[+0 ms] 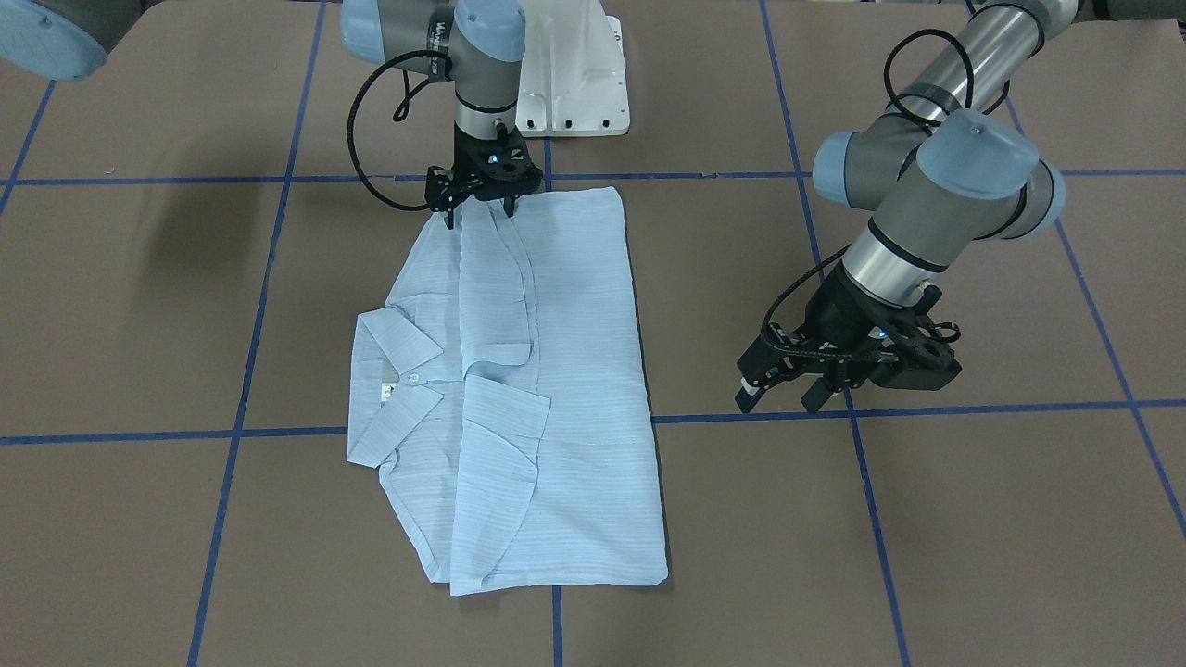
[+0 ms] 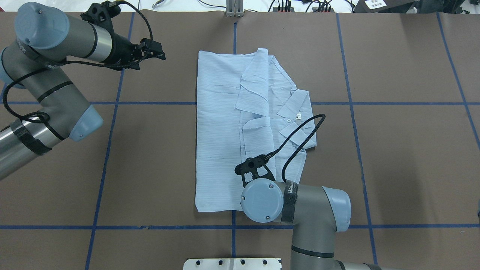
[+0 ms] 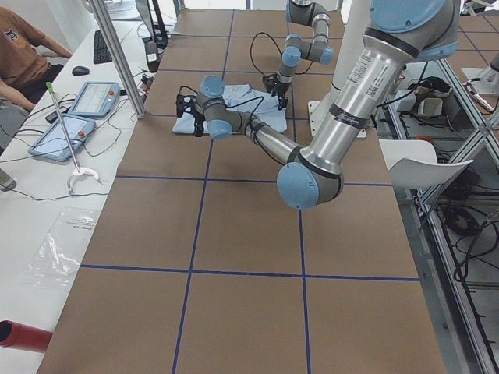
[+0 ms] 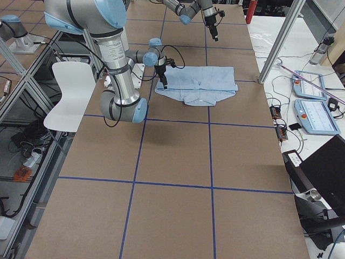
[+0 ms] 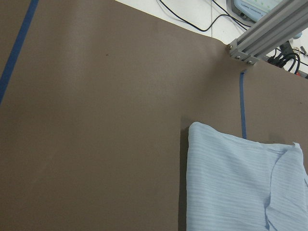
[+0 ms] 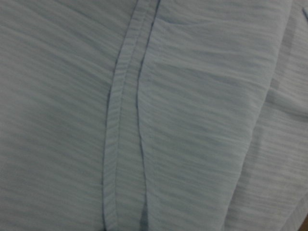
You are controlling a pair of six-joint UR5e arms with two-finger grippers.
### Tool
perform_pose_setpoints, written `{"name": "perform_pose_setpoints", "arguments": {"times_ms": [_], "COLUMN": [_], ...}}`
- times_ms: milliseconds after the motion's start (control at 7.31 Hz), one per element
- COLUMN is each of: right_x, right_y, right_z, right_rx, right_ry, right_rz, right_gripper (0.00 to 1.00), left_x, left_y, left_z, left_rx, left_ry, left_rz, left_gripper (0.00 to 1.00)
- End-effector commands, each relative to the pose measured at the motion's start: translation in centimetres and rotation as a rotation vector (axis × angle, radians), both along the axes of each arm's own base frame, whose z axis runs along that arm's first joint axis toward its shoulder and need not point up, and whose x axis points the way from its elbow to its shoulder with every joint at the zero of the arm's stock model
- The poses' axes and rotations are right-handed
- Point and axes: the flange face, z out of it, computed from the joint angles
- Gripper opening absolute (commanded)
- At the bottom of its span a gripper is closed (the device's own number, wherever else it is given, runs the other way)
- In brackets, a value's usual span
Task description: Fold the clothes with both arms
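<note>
A thin, light blue, finely striped long-sleeved shirt [image 1: 565, 371] is laid folded into a long rectangle on the brown table [image 1: 927, 537], which is marked with blue tape lines. Its collar [image 1: 394, 389] is turned to the robot's right. The black two-finger right gripper [image 1: 480, 213] is positioned at the shirt's edge nearest the robot's base. Its fingers [image 1: 451, 219] are spread apart, with the tips at the fabric on either side of a folded sleeve strip, and nothing is seen clamped. The black left gripper [image 1: 783, 394] is held above bare table, well apart from the shirt and to the robot's left of it. Its fingers [image 1: 752, 387] are likewise spread, with nothing between them.
</note>
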Motion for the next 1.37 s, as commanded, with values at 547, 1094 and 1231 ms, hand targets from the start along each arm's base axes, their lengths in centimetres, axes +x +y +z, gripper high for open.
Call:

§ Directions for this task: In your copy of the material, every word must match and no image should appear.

§ Exercise output:
[+0 ms] 
[+0 ms] 
[+0 ms] 
[+0 ms] 
[+0 ms] 
[+0 ms] 
You are controlling a pair of six-joint UR5e arms with two-finger grippers.
### Tool
perform_pose_setpoints, written `{"name": "perform_pose_setpoints", "arguments": {"times_ms": [_], "COLUMN": [_], ...}}`
- times_ms: milliseconds after the motion's start (control at 7.31 Hz), one per element
- COLUMN is each of: right_x, right_y, right_z, right_rx, right_ry, right_rz, right_gripper (0.00 to 1.00), left_x, left_y, left_z, left_rx, left_ry, left_rz, left_gripper (0.00 to 1.00)
- End-effector commands, each relative to the pose measured at the motion's start: translation in centimetres and rotation as a rotation vector (axis × angle, radians), both along the axes of each arm's own base frame, whose z axis runs along that arm's first joint axis toward its shoulder and need not point up, and whose x axis points the way from its elbow to its shoulder with every joint at the zero of the arm's stock model
- The poses' axes and rotations are right-handed
- Point and axes: the flange face, z out of it, computed from the joint angles
- Gripper opening absolute (commanded)
- At the bottom of its span a gripper is closed (the device's own number, wherever else it is given, runs the other way)
- In brackets, a value's usual span
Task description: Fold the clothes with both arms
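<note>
A thin, light blue, finely striped long-sleeved shirt [image 1: 565, 371] is laid folded into a long rectangle on the brown table [image 1: 927, 537], which is marked with blue tape lines. Its collar [image 1: 394, 389] is turned to the robot's right. The black two-finger right gripper [image 1: 480, 213] is positioned at the shirt's edge nearest the robot's base. Its fingers [image 1: 451, 219] are spread apart, with the tips at the fabric on either side of a folded sleeve strip, and nothing is seen clamped. The black left gripper [image 1: 783, 394] is held above bare table, well apart from the shirt and to the robot's left of it. Its fingers [image 1: 752, 387] are likewise spread, with nothing between them.
</note>
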Motion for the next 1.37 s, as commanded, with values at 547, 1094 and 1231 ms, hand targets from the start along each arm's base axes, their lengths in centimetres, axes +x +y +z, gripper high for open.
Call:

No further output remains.